Fred Sainz, Mayor Jerry Sanders’ spokesman, said a report into the clean-up effort’s effects on the homeless tent – requested by Hueso – should be compiled by the end of next week.

“We are on track to get that shelter open,” he said.

The tent is up now and is slated be open Nov. 1 through April 15.

Sainz reiterated Sanders’ position that providing these homeless services is not part of the city’s core mission, but rather that of the county.

“Our community has a responsibility to have a winter shelter,” he said. “But we fully believe that is a county responsibility. In the absence of their leadership on these issues, the city has been placed in this unfortunate position. … We don’t believe this is an area in which we succeed.”

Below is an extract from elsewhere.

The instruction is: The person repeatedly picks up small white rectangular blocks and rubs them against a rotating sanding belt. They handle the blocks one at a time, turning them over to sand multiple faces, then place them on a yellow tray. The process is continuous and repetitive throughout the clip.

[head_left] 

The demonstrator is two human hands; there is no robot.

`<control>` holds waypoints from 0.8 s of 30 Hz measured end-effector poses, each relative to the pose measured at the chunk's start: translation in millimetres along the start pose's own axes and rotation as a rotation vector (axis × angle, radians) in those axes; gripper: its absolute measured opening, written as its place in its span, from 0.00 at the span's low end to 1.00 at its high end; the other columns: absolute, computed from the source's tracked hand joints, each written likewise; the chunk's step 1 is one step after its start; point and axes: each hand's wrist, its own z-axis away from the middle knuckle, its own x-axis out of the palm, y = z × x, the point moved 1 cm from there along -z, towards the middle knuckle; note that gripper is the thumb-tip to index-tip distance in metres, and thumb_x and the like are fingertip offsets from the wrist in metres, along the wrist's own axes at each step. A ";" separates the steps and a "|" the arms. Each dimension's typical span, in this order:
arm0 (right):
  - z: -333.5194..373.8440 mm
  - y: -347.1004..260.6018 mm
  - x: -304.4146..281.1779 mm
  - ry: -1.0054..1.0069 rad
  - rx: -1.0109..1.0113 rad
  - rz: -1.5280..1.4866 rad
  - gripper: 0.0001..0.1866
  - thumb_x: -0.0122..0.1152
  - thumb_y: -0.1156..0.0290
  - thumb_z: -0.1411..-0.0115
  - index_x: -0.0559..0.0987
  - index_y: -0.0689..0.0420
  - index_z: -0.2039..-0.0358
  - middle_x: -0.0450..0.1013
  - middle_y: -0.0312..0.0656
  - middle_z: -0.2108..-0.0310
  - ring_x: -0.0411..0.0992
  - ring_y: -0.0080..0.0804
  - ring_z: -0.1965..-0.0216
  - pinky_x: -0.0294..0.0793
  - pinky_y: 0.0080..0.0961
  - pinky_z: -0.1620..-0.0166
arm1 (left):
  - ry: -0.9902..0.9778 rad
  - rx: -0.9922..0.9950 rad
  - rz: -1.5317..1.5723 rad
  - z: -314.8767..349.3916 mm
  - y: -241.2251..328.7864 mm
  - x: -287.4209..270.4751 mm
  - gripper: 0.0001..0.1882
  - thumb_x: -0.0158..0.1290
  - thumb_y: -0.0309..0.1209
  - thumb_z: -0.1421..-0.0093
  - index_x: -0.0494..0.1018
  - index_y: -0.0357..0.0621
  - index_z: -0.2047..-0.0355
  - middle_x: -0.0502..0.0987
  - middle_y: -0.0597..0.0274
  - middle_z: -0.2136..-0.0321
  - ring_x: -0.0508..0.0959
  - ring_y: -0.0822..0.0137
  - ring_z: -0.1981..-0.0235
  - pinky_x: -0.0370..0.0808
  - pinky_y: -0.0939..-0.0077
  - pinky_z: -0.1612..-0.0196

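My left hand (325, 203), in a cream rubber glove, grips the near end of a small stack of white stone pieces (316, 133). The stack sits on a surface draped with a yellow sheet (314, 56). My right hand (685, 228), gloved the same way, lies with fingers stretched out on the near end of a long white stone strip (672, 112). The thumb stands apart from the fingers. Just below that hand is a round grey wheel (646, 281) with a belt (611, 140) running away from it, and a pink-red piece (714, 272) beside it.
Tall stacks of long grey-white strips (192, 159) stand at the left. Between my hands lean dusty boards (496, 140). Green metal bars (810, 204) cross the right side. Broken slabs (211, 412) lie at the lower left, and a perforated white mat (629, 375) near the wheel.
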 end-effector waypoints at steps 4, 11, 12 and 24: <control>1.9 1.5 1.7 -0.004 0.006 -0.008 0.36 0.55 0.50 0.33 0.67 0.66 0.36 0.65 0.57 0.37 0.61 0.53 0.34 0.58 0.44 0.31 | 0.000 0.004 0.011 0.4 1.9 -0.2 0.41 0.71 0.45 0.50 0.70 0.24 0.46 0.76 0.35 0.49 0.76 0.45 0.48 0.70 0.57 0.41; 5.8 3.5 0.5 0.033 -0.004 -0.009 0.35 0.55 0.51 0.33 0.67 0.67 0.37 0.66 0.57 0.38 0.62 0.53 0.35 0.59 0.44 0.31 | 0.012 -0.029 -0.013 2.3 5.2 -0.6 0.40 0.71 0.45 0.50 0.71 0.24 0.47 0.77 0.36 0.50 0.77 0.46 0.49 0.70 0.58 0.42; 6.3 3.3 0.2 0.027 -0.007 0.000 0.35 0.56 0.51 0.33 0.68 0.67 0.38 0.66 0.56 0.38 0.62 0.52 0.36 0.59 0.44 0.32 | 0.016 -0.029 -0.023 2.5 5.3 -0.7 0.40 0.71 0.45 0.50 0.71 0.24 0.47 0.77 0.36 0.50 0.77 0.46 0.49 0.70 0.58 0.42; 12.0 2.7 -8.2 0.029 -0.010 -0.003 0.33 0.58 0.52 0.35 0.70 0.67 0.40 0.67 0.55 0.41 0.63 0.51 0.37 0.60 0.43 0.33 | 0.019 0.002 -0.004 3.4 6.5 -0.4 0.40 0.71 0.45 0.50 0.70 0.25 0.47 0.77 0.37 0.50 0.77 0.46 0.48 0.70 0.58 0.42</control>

McElroy, of the Alpha Project, said the shelter will be welcomed in the homeless community.

“It’s not pretty,” he said of the fabric tent. “But it’s really pretty when you’re sleeping on sidewalks.”

One afternoon this week, a handful of people sat around the corner from the shelter, among their own makeshift tents, blankets draped over rusted shopping carts and rumpled sleeping bags carpeting the sidewalk. They’ve heard rumors about the contamination of the site, but that doesn’t deter them from sleeping close to the shelter as they wait for it to open.

“Hell, man, half our soil is contaminated,” said James Stacy, a homeless man who used a cane to gesture in emphasis. “I’ve lived in worse places than this. It’s getting nasty out here.”

Suffering from pneumonia – he said he got caught in the rain a couple weeks ago – Stacy said he’d rather sleep in a bed in the tent adjacent to the fumes in question than sleep on the street.

“We need to sleep somewhere,” he said. “We need to sleep somewhere.”